Medical gases, such as oxygen, nitrous oxide and nitrogen, are most often used alongside medical devices, and often in hospital settings. The agency has long regulated the enclosures for medical gases, but it has only recently been granted the authority to regulate the gases.
Section 576 of FDASIA permits anyone to request that FDA certify designated medical gases for "certain indications listed in the [FDASIA] statute," and FDA's draft guidance is aimed at determining which products would qualify under the certification process, what that process will look like and how the agency will exercise its enforcement discretion over medical gases.
The previous section, Section 575, gives FDA the authority to certify a medical gas a "designated medical gas."
But the section also says FDA needs to take into account "any investigational new drug application or investigational new animal drug application for the same medical gas submitted in accordance with regulations" to ensure that they are not subject to "any period of exclusivity."
FDASIA gave FDA a deadline of 5 January 2013 to release draft guidance on the topic, and on 14 December 2012 it released Certification Process for Designated Medical Gases, endorsed by FDA's Center for Drug Evaluation and Research (CDER) and Center for Veterinary Medicine (CVM).
The draft guidance looks to have FDA regulate oxygen, nitrogen, nitrous oxide, carbon dioxide, helium, carbon monoxide and "medical air that meet the standards set forth in an official compendium."
Please see Regulatory Focus' 17 December 2012 story, "FDA Outlines Certification Process for Certain Medical Gases" for more information.
A 20 December 2012 letter from Congress-just posted in the Federal Register by FDA-and signed by five senators, however, finds the guidance to be sorely lacking.
When authoring the medical gases section of FDASIA, the legislators wrote, it was their intent to "create a predictable environment where companies, universities or research coalitions could bring their medical gases to market, protect their research and realize their investment-benefiting patients and healthcare providers while protecting good jobs." But the draft guidance doesn't do that, they argue.
They note that since the publication of the draft guidance, "medical gas companies in our states have expressed concern about how the FDA will interpret the phrase "taking into account." Depending on the agency's interpretation, it could either mean a guarantee, or simply a non-binding consideration that leaves the agency open to its own discretion.
And that has manufacturers worried.
That's because without the ability to protect their first-mover and investment into getting a gas certified, any company will be able to immediately swoop in and offer a generic gas product at a fraction of the cost because they won't have to recoup research investment.
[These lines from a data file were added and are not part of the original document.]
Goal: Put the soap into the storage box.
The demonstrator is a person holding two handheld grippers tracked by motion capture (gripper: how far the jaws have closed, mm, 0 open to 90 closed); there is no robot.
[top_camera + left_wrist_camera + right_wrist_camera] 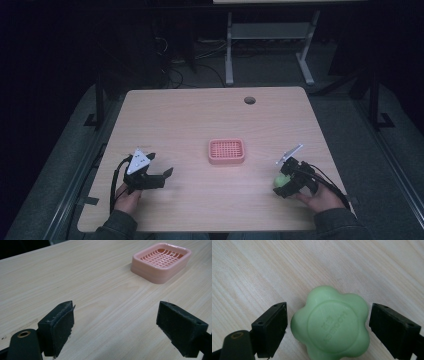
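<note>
A green, flower-shaped soap (331, 323) lies flat on the pale wooden surface (200, 125) near its right front corner, and the right gripper (328, 326) is lowered over it with its jaws spread wide, one on either side of the soap. In the right gripper view a narrow gap shows between each black jaw and the soap's lobed edge, so the jaws straddle it without pressing on it; faint raised lettering can be seen on the soap's round top face, too soft to read. In the high view the soap (281, 180) shows as a small green patch just at the tip of the right gripper (286, 186), with the person's right hand (320, 199) behind it at the surface's front edge. The left gripper (161, 176) sits low over the left front part of the surface, held by the left hand (127, 197), its jaws also wide apart and holding nothing; in the left gripper view bare wood lies between them. A pink soap dish (226, 151) with a gridded floor stands near the middle of the surface, between the two grippers and well apart from both; in the left gripper view the dish (161, 261) is seen ahead and to the right of the jaws.
</note>
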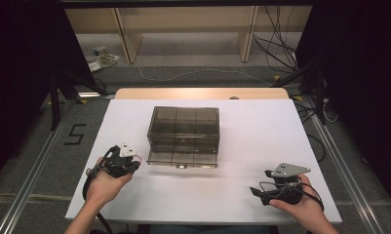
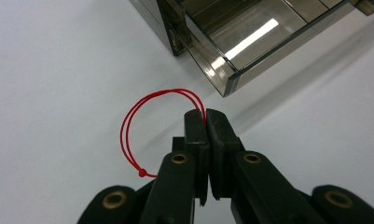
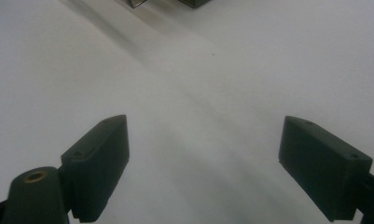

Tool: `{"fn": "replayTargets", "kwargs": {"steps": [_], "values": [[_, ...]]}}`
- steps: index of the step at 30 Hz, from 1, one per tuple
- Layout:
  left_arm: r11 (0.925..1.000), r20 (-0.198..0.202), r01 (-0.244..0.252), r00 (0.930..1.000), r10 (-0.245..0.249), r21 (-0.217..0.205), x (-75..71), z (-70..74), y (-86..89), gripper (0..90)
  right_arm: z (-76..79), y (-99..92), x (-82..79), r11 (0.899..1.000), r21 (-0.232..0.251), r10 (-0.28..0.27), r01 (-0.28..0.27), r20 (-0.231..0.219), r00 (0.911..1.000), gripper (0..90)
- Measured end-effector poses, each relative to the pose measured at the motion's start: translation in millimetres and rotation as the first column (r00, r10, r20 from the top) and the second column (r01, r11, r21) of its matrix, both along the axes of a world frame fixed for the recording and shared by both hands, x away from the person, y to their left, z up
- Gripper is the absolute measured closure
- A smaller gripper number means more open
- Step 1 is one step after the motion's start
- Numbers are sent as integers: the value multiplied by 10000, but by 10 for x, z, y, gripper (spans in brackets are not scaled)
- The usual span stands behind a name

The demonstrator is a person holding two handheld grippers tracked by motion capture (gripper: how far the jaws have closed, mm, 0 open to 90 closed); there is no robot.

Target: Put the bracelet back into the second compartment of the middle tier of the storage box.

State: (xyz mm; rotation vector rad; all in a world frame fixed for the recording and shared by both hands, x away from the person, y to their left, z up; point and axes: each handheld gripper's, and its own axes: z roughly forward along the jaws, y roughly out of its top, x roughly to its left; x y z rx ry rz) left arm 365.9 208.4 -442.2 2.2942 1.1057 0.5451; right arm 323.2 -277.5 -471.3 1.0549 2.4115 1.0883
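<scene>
Left tool (image 2: 205, 116): jaws pressed together, pinching a thin red string loop (image 2: 128, 126). The loop arcs out to the left of the jaw tips in the left gripper view, with a small knot low on it near the left jaw's base. Whether the loop rests on the table or hangs just above it, can't tell.

In the high view the left tool (image 1: 134, 158) sits near the table's left front, held in the left hand (image 1: 105, 183), tips pointing toward the box. A speck of red shows at its tips.

Smoked translucent plastic box (image 1: 183, 131) stands mid-table, with divided compartments visible through the top. Its bottom drawer (image 1: 182, 158) is pulled out toward the person. In the left gripper view the drawer's near corner (image 2: 229, 81) is just beyond the jaw tips, close but apart. Drawer compartment nearest that corner looks empty.

Right tool (image 1: 259, 194): jaws spread wide, nothing between them, over bare white table (image 3: 189, 93) in the right gripper view. It's held in the right hand (image 1: 303, 202) at the right front, well apart from the box, tips pointing left across the table.

White table top (image 1: 261, 126) carries 1 box and both tools.
</scene>
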Motion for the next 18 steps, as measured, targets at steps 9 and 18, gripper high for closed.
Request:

Similar protections are afforded to pharmaceutical, medical device and biological products, as well as first-to-file generic products, which can get 180 days of marketing exclusivity.
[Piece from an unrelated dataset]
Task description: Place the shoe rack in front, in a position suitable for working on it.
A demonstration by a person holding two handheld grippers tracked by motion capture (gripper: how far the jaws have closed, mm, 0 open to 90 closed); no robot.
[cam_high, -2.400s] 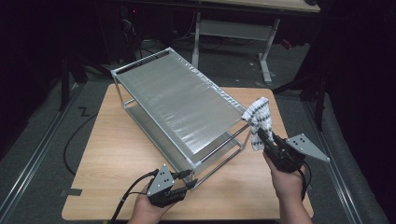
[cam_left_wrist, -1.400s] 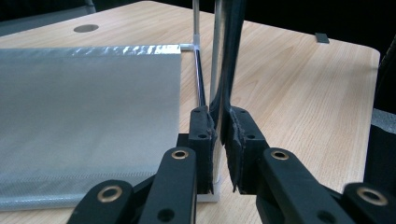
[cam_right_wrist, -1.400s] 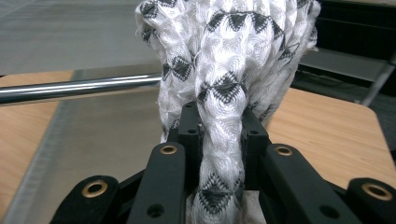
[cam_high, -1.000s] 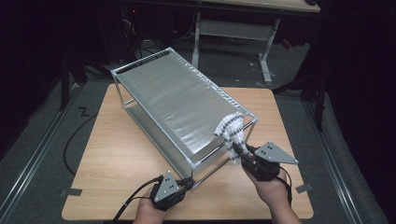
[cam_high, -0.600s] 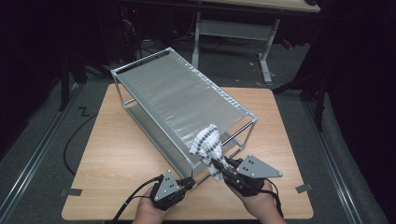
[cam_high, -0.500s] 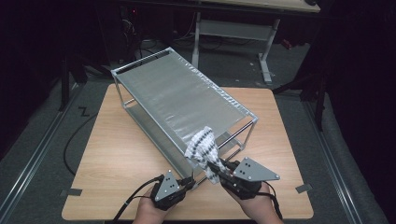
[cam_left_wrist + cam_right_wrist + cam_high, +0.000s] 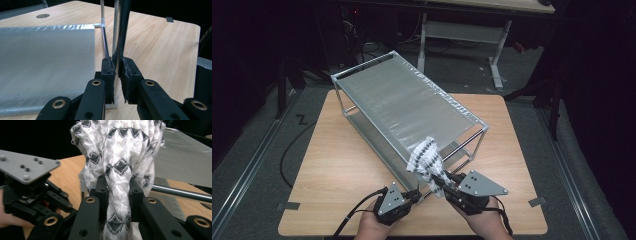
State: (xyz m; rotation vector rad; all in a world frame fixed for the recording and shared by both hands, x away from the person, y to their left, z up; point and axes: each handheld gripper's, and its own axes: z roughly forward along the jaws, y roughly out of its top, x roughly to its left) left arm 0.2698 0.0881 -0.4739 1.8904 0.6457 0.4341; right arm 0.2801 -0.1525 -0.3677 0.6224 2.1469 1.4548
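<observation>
Two tools are seen: the left tool [image 7: 117, 72] is clamped on one rack [image 7: 412, 102] post, the right tool [image 7: 117, 192] on one patterned cloth [image 7: 120, 152].

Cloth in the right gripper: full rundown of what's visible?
The cloth is a white knit with grey-black zigzag and diamond patterning, soft and crumpled. The right gripper is shut on a bunched neck of it; the rest billows above the jaws. In the high view it stands at the near corner of the metal rack; contact with the rack is unclear.

Rack [image 7: 402, 105] on table [image 7: 337, 165], cloth [image 7: 426, 159] at its near corner
</observation>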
Continued the legislators, "If the FDA designates a medical gas when an IND is pending, it could cause substantial losses for the company that filed the IND, subsequently thwarting its future investments in innovation and development and potentially causing a loss of jobs. [We] strongly encourage the FDA not to list medical gases with pending and legitimate INDs."
FDA, they said, should "provide regulatory certainty" and protection for innovators by clarifying the guidance document to "provide more stability for companies with pending INDs and those that are looking to invest in research and development for new medical gases."
The letter was signed by Sens. Chris Coons, John Cornyn, Thomas Carper, Kay Bailey Hutchinson and Richard Blumenthal.